◆ **Problem statement**
Go through the data and copy every line exactly, but not the images.

==============================

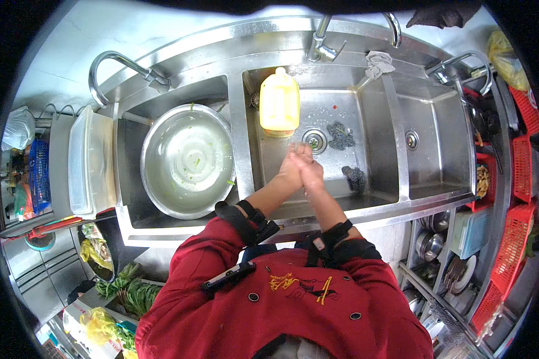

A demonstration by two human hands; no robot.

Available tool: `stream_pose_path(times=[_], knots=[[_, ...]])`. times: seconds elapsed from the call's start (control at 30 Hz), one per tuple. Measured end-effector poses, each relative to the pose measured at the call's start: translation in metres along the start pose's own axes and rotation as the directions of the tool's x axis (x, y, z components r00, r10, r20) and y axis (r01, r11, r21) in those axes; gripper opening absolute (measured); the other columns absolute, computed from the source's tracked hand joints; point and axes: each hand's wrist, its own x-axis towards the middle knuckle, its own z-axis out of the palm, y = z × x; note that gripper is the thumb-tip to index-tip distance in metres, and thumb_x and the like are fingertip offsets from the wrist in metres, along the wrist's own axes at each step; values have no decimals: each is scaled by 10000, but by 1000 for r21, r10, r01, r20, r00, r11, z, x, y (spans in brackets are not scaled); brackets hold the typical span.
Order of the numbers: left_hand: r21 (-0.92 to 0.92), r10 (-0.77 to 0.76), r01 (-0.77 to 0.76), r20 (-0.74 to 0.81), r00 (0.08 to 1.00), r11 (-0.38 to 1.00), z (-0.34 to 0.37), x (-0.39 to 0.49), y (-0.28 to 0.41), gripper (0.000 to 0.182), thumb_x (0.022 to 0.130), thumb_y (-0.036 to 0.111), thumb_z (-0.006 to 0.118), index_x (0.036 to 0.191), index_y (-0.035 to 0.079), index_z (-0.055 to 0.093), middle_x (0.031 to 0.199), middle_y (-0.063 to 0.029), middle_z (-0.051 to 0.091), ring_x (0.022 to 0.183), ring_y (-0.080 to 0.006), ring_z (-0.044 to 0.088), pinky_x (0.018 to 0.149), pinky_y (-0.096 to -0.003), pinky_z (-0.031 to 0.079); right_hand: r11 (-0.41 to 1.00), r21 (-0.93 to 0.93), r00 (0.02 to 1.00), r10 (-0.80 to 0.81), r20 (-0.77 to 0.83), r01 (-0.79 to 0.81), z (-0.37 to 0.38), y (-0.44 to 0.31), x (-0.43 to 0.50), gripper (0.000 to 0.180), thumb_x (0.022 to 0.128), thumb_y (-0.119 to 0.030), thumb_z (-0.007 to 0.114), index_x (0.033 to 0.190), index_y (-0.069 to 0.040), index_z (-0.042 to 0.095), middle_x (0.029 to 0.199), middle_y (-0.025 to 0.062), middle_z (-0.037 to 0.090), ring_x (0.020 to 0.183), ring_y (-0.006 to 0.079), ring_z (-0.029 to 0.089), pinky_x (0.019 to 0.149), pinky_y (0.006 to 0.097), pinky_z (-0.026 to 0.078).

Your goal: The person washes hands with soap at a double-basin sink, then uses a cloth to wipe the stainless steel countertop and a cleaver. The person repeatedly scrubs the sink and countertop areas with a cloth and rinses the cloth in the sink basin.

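Observation:
Over the middle basin [269, 179] of a stainless steel sink, my left hand [289, 169] and my right hand [311, 168] are pressed together. Their fingers overlap and look blurred, so I cannot make out each finger. No object shows between them. Just beyond the fingertips stands a large yellow plastic jug [279, 101]. Right of my hands, a round drain strainer [315, 141] has green scraps in it. Two dark mesh scourers, one by the drain [341, 135] and one nearer me [354, 178], lie on the wet basin floor.
In the left basin sits a large metal bowl [186, 161] of water with green bits floating. A faucet [321, 47] rises behind the middle basin, and a crumpled grey cloth [379, 64] lies on the divider. Red plastic baskets [503, 249] line the right side; leafy greens [139, 296] lie lower left.

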Motion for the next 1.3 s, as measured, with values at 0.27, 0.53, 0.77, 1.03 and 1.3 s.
stream_pose_path(times=[0.27, 0.53, 0.77, 1.03, 1.3], knots=[[-912, -180, 261, 213, 960, 316, -47, 20, 25, 591, 893, 340, 483, 1372, 2, 411, 1413, -232, 389, 1329, -343, 357, 1129, -404, 223, 818, 541, 970, 85, 226, -197, -47, -37, 18, 752, 836, -667, 506, 1209, -14, 482, 1112, 90, 567, 978, 260, 564, 917, 404, 427], [-715, -258, 543, 680, 686, -440, -43, 42, 4, 641, 992, 499, 310, 1437, 39, 339, 1472, -111, 348, 1349, -201, 315, 1109, -309, 217, 857, 56, 815, -505, 283, 512, -18, -11, -26, 728, 991, -508, 261, 1488, -8, 83, 1562, 145, 89, 1442, 253, 57, 1158, 329, 73], [-259, 33, 443, 834, 551, -858, -73, 25, 50, 713, 975, 572, 287, 1440, 33, 313, 1439, -103, 398, 1344, -245, 330, 1122, -366, 217, 950, -149, 948, -242, 208, 275, -62, 4, 30, 771, 967, -569, 281, 1473, 3, 176, 1517, 200, 207, 1418, 259, 166, 1145, 332, 139], [-367, 85, 421, 662, 745, -830, -50, 9, 6, 828, 924, 678, 176, 1388, 25, 384, 1392, -122, 474, 1257, -225, 459, 1060, -419, 275, 985, 102, 986, 132, 101, -142, -124, -14, 62, 810, 930, -657, 256, 1408, -9, 343, 1346, 205, 493, 1235, 337, 478, 1028, 481, 344], [36, -745, 797, 384, 546, 603, 5, -24, -97, 804, 843, 355, 608, 1470, 54, 204, 1509, -240, 195, 1364, -476, 199, 1110, -543, 185, 906, 381, 928, 32, 370, -184, -134, -48, 55, 707, 943, -611, 313, 1278, -7, 466, 1255, 186, 573, 1159, 277, 552, 976, 391, 408]])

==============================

◆ **Solution to this problem**
A demonstration by two human hands; no robot.

Available tool: `stream_pose_path(times=[_], knots=[[_, ...]])`. times: seconds elapsed from the call's start (control at 30 Hz), one per tuple. Measured end-effector poses, each relative to the pose measured at the call's start: translation in metres along the start pose's own axes and rotation as the directions of the tool's x axis (x, y, z components r00, r10, r20) and y axis (r01, r11, r21) in those axes; gripper opening absolute (measured); the other columns absolute, computed from the source's tracked hand joints; point and axes: each hand's wrist, its own x-axis towards the middle knuckle, its own z-axis out of the palm, y = z × x; note that gripper is the thumb-tip to index-tip distance in metres, and thumb_x and the like are fingertip offsets from the wrist in metres, along the wrist's own axes at each step; values have no decimals: each is scaled by 10000, but by 1000 for r21, r10, r01, r20, r00, r11, z, x, y (spans in brackets are not scaled); brackets hold the typical span.
Order of the numbers: left_hand: r21 (-0.92 to 0.92), r10 (-0.77 to 0.76), r01 (-0.77 to 0.76), r20 (-0.74 to 0.81), r00 (0.08 to 1.00), r11 (-0.38 to 1.00), z (-0.34 to 0.37), x (-0.39 to 0.49), y (-0.28 to 0.41), gripper (0.000 to 0.182), thumb_x (0.022 to 0.130), thumb_y (-0.036 to 0.111), thumb_z (-0.006 to 0.118), index_x (0.036 to 0.191), index_y (-0.035 to 0.079), index_z (-0.055 to 0.093), middle_x (0.031 to 0.199), middle_y (-0.063 to 0.029), middle_z (-0.051 to 0.091), ring_x (0.022 to 0.183), ring_y (-0.080 to 0.006), ring_z (-0.044 to 0.088), pinky_x (0.018 to 0.149), pinky_y (-0.096 to -0.003), pinky_z (-0.031 to 0.079); right_hand: r11 (-0.41 to 1.00), r21 (-0.93 to 0.93), r00 (0.02 to 1.00), r10 (-0.80 to 0.81), r20 (-0.77 to 0.83), r01 (-0.79 to 0.81), z (-0.37 to 0.38), y (-0.44 to 0.31), x (-0.43 to 0.50), gripper (0.000 to 0.180), thumb_x (0.022 to 0.128), thumb_y (-0.119 to 0.030), thumb_z (-0.007 to 0.114), index_x (0.033 to 0.190), index_y (-0.069 to 0.040), index_z (-0.042 to 0.095), middle_x (0.029 to 0.199), middle_y (-0.025 to 0.062), middle_z (-0.037 to 0.090), ring_x (0.020 to 0.183), ring_y (-0.006 to 0.079), ring_z (-0.029 to 0.089), pinky_x (0.019 to 0.149), pinky_y (0.006 to 0.097), pinky_z (-0.026 to 0.078).

Your goal: The person washes hands with soap at a double-basin sink, then uses a cloth to wipe the stainless steel countertop and a cleaver. The person repeatedly scrubs the sink and countertop areas with a cloth and rinses the cloth in the sink basin.

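Observation:
Over the middle basin [269, 179] of a stainless steel sink, my left hand [289, 169] and my right hand [311, 168] are pressed together. Their fingers overlap and look blurred, so I cannot make out each finger. No object shows between them. Just beyond the fingertips stands a large yellow plastic jug [279, 101]. Right of my hands, a round drain strainer [315, 141] has green scraps in it. Two dark mesh scourers, one by the drain [341, 135] and one nearer me [354, 178], lie on the wet basin floor.
In the left basin sits a large metal bowl [186, 161] of water with green bits floating. A faucet [321, 47] rises behind the middle basin, and a crumpled grey cloth [379, 64] lies on the divider. Red plastic baskets [503, 249] line the right side; leafy greens [139, 296] lie lower left.
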
Motion for the next 1.3 s, as measured, with values at 0.27, 0.53, 0.77, 1.03 and 1.3 s.
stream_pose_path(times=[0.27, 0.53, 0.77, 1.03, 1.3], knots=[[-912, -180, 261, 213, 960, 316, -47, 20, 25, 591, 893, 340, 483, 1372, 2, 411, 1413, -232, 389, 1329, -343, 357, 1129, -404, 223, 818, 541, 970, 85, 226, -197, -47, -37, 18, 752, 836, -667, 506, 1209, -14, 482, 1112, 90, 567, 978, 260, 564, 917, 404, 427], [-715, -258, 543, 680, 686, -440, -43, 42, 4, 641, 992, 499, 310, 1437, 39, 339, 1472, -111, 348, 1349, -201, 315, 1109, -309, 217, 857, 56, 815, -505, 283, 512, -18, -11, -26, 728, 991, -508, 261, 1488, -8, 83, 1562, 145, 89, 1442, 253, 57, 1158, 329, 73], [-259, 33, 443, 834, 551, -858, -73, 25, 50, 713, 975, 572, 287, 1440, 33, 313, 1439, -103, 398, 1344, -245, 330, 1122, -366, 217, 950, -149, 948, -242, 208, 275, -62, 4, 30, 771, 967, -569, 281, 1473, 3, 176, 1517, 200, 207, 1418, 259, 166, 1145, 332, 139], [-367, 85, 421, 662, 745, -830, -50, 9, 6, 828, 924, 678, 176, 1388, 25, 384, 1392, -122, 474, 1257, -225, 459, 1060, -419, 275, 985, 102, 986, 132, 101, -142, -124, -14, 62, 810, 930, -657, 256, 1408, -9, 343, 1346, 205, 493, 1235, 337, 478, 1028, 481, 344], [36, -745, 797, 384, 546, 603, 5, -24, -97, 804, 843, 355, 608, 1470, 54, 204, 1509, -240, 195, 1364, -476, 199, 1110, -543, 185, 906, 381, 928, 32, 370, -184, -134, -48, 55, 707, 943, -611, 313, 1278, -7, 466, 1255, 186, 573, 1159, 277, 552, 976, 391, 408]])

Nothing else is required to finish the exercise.